## AVAILABLE DATA
------------------------------------------------------------------------
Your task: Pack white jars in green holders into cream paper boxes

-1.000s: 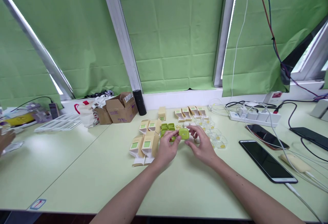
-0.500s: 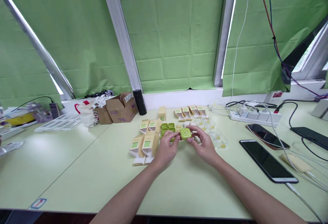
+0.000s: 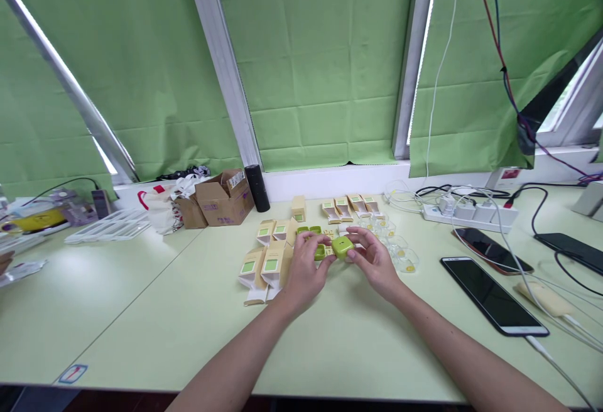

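A small rounded-square glossy green case (image 3: 342,247) is held over the table, tilted so that its front edge shows. My right hand (image 3: 375,264) grips its right side between thumb and fingers. The thumb and index fingertip of my left hand (image 3: 307,269) are at its left edge, with the other fingers curled behind. Several green square pieces (image 3: 308,230) lie just behind my left hand, which partly hides them. Small yellowish parts (image 3: 328,234) sit beside them. Clear plastic pieces with yellow spots (image 3: 406,261) lie beyond my right hand.
Open cream boxes with green labels (image 3: 270,265) stand left of my hands, and more cream boxes (image 3: 353,206) are behind. A cardboard box (image 3: 225,201) and black cylinder (image 3: 257,188) stand at the back. Right are a phone (image 3: 492,296), another phone (image 3: 492,250), a power strip (image 3: 471,216) and cables.
The green case has tilted, its top turning away and its front edge now showing. My left fingers have opened and shifted slightly; my right fingers have shifted around its right side.
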`<state>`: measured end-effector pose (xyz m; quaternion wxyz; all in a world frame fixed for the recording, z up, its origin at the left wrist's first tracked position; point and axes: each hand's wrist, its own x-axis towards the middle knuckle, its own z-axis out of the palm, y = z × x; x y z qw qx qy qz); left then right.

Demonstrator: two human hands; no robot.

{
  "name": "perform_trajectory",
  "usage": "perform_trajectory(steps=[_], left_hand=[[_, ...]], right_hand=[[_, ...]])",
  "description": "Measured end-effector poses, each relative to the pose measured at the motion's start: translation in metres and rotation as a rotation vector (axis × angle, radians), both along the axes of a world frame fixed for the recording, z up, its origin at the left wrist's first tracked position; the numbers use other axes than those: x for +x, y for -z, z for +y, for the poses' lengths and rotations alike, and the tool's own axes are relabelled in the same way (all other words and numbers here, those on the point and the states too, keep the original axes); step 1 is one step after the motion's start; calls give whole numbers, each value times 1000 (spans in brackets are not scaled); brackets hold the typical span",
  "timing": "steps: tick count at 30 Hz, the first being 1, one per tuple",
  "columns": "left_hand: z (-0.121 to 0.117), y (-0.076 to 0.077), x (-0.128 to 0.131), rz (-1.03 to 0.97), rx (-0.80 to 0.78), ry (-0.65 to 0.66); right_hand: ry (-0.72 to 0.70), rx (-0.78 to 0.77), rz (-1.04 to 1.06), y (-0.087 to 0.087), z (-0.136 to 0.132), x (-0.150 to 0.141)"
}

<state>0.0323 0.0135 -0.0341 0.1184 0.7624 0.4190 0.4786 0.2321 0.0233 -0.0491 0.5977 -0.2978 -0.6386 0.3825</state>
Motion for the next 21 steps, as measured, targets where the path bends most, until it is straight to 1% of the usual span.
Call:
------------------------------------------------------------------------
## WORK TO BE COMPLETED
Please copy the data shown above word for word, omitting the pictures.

## RESPONSE TO THE EXERCISE
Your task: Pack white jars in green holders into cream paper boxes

-1.000s: 
-0.500s: 
+0.000s: 

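A small rounded-square glossy green case (image 3: 342,247) is held over the table, tilted so that its front edge shows. My right hand (image 3: 375,264) grips its right side between thumb and fingers. The thumb and index fingertip of my left hand (image 3: 307,269) are at its left edge, with the other fingers curled behind. Several green square pieces (image 3: 308,230) lie just behind my left hand, which partly hides them. Small yellowish parts (image 3: 328,234) sit beside them. Clear plastic pieces with yellow spots (image 3: 406,261) lie beyond my right hand.
Open cream boxes with green labels (image 3: 270,265) stand left of my hands, and more cream boxes (image 3: 353,206) are behind. A cardboard box (image 3: 225,201) and black cylinder (image 3: 257,188) stand at the back. Right are a phone (image 3: 492,296), another phone (image 3: 492,250), a power strip (image 3: 471,216) and cables.
The green case has tilted, its top turning away and its front edge now showing. My left fingers have opened and shifted slightly; my right fingers have shifted around its right side.
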`<state>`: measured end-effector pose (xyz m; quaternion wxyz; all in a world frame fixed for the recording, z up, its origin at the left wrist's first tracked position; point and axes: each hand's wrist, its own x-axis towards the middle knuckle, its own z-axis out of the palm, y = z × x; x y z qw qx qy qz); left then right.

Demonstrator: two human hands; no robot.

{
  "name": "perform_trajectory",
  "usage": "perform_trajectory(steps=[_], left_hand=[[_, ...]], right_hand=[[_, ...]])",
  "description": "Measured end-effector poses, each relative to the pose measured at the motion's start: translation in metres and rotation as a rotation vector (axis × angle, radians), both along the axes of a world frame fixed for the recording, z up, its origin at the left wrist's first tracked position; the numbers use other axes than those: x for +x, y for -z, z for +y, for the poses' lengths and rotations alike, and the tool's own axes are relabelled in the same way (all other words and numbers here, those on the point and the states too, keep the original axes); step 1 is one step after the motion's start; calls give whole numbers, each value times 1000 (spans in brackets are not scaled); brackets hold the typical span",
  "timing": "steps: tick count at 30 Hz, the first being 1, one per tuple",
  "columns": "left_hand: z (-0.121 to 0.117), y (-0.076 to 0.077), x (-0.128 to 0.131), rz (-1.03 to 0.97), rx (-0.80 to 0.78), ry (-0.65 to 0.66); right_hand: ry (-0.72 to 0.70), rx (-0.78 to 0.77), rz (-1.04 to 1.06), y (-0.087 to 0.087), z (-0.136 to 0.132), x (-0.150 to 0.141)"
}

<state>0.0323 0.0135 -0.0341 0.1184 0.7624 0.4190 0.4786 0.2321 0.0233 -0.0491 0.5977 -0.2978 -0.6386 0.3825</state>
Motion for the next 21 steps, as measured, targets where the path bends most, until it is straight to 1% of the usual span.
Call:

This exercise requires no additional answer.